Он ожидал, что будет с ней спорить, пытаться что-то доказывать, но ее ответ оказался столь кратким и ясным, так честно отражал весь ужас их положения, был столь прост по сравнению с напыщенностью, которой перед тем была встречена большая часть его вопросов, что полностью убедил его, и не было смысла спрашивать ее о чем-либо еще. От ее слов ему стало грустно, а где грусть, там правда – так он считал. Как истинный француз, он не верил в счастье или, вернее, не верил, что в нем есть настоящая глубина.

– Что это? – Она показала в сторону дыры в стене, на прыткое черное нечто, время от времени вырисовывавшееся на мраморной равнине.

– Понятия не имею.

– Пойдем посмотрим.

Она соскочила с мраморной глыбы и, обходя озеро, направилась к проему. Он нехотя последовал за ней. Он понял, что хотел поцеловать ее, теперь эта возможность отдалилась.

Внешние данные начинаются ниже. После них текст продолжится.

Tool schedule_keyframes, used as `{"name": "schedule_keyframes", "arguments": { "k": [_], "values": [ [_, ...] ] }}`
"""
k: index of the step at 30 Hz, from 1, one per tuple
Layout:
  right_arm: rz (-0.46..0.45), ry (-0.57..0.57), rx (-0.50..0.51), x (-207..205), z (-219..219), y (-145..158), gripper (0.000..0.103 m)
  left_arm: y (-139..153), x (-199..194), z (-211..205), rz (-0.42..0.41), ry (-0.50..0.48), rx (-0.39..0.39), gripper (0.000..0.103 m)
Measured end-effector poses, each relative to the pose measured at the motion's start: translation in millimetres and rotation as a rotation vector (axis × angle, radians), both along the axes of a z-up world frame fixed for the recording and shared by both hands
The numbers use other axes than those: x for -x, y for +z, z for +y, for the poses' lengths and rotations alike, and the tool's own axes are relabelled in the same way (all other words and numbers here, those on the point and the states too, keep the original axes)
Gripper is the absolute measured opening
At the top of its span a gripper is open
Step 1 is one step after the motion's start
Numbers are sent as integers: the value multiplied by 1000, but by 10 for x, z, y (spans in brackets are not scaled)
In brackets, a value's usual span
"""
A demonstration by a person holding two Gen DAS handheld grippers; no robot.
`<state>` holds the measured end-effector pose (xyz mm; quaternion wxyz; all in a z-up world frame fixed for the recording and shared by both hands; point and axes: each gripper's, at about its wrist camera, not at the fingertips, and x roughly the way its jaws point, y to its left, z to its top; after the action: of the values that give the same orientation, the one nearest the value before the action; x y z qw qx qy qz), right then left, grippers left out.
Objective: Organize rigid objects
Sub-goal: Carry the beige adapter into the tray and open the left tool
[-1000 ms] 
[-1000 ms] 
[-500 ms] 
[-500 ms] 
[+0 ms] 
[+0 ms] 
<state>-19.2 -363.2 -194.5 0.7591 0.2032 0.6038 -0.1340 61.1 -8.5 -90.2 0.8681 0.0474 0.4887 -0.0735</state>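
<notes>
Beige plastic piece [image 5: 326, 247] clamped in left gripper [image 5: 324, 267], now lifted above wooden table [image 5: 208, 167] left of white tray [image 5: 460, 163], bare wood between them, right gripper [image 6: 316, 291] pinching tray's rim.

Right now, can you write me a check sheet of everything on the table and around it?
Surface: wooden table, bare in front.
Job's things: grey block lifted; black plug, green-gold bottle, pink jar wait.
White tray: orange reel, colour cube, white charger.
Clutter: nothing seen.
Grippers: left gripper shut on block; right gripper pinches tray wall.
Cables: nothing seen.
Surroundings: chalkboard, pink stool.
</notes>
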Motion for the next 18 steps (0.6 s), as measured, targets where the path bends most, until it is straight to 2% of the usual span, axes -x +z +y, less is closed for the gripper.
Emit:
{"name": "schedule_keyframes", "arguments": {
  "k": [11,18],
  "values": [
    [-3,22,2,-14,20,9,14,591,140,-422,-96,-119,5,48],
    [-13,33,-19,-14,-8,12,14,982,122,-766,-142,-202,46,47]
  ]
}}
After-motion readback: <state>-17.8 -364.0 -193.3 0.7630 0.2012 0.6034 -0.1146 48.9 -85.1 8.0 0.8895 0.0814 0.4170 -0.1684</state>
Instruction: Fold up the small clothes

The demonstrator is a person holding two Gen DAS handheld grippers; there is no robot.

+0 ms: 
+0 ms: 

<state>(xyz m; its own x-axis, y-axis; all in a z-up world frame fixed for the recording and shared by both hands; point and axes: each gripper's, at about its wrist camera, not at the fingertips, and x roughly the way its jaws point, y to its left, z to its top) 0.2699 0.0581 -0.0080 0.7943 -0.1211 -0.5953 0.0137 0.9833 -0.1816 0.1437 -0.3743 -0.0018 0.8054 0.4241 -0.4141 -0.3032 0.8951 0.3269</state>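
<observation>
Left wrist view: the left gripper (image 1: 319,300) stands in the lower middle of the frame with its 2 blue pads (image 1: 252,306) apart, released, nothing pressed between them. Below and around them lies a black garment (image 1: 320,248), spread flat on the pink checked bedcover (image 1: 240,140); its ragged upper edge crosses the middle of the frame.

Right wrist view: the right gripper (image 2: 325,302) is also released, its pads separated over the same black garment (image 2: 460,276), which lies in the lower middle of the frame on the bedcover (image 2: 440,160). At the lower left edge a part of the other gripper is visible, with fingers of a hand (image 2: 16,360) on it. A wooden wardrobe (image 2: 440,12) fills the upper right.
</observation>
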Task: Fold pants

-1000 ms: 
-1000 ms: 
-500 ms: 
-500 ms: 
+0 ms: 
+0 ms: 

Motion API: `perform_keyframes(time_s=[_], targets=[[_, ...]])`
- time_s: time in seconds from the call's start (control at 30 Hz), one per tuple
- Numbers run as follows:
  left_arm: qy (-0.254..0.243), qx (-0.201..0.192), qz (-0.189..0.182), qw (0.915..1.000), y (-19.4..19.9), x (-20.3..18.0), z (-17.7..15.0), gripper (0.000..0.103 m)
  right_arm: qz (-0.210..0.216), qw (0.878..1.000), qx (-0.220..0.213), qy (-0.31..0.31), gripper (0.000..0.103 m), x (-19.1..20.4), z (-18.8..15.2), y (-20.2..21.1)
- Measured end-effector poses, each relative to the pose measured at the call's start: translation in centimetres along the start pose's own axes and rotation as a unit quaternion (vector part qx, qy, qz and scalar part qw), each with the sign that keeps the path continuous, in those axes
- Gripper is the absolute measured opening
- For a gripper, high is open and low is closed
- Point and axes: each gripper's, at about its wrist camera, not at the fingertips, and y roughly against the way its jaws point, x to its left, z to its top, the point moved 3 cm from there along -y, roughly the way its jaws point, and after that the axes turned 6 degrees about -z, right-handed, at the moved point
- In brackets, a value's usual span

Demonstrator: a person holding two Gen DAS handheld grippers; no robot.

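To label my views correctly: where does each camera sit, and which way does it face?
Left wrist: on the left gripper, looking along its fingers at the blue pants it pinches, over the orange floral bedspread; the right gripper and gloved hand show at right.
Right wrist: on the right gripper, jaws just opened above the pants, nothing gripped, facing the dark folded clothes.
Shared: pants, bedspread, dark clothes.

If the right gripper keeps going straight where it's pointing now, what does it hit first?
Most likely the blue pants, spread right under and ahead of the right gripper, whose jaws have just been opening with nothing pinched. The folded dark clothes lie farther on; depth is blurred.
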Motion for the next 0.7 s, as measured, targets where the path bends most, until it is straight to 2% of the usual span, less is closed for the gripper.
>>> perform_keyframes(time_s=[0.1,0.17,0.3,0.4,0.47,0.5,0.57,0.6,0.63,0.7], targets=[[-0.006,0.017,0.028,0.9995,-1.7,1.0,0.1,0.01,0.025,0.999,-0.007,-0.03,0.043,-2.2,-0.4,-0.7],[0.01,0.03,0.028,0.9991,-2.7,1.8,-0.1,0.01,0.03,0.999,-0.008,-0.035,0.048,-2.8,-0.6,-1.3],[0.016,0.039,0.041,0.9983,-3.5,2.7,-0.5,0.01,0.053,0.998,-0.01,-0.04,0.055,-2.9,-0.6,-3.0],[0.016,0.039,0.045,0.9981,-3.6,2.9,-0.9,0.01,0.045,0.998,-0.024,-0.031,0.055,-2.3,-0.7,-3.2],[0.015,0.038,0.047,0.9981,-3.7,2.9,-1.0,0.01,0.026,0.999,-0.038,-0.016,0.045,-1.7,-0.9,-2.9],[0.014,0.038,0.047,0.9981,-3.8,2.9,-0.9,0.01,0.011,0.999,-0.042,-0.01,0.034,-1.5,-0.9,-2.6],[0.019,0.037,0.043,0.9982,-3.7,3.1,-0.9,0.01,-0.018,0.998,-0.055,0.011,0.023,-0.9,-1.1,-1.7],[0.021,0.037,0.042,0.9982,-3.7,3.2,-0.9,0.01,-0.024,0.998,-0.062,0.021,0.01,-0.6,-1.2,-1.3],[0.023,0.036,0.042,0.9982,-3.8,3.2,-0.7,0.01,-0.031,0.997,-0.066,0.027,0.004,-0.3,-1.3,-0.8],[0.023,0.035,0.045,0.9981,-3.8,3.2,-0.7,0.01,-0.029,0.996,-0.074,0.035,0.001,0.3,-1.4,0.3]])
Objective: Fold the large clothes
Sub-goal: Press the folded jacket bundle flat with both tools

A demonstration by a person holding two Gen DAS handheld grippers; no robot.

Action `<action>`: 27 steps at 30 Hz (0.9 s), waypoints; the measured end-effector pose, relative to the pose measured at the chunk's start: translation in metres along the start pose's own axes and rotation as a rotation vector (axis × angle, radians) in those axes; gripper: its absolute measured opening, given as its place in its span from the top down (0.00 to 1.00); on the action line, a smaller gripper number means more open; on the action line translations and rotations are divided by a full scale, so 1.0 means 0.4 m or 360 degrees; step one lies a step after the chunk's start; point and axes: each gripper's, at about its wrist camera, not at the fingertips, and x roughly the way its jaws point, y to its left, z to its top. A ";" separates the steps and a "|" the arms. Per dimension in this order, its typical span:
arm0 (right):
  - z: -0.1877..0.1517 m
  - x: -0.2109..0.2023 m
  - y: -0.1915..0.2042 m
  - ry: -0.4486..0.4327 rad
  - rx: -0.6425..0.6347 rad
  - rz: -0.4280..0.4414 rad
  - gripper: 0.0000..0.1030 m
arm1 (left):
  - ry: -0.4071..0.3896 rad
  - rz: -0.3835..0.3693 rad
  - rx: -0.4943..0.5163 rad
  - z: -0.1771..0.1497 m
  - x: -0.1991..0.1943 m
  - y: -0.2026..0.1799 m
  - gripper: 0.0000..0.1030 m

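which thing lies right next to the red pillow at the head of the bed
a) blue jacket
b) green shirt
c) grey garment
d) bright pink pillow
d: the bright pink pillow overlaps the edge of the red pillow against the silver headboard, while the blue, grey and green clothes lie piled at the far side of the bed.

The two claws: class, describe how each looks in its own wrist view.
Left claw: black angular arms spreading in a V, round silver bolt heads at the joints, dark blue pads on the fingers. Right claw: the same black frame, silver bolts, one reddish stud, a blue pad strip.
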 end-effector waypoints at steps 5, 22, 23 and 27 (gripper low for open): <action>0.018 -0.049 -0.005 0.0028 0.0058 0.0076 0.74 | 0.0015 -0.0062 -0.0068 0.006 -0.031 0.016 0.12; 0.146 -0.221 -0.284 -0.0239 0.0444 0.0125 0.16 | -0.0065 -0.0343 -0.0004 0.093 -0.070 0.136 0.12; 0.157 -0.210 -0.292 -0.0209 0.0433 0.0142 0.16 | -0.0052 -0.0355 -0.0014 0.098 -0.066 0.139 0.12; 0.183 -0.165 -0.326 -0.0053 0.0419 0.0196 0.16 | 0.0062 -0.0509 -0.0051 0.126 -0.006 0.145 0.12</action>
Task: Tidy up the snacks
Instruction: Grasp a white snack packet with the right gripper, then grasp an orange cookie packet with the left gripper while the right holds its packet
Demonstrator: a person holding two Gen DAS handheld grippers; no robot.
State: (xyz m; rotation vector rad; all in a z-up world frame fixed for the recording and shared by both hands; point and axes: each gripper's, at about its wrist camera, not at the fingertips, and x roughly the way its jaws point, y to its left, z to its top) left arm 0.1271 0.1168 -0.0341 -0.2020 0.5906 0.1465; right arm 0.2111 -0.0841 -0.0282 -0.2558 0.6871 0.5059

Оказалось, что механизмы лежат снаружи без всякого дела: отдельные зубчатые колеса, каркасы, разные мелкие детали, рычаги, по большей части разбросанные, словно игрушки, оставленные ребенком-великаном, но некоторые элементы соединялись друг с другом болтами, головки которых были размером с большие плоские блюда, – получалось что-то вроде простых механических скульптур. Вверху огромное наклонное зеркало отбрасывало вниз серебристый свет, шедший от невидимого источника. Как лунный, подумал Бехайм. Может быть, там целая система зеркал, которые отражают свет, проникающий сквозь бойницы в стенах замка? За механизмами, на сотни метров к стене с дюжиной арочных дверных проемов, наклонно поднималась вверх белая мраморная гладь, а по ней, цокая копытами, опуская голову, наскакивая на воображаемого товарища по игре, затем пускаясь легким галопом, время от времени останавливаясь и тараща глаза на Александру и Бехайма, носился черный жеребец, лет двух – уже вполне взрослый, но все еще игривый.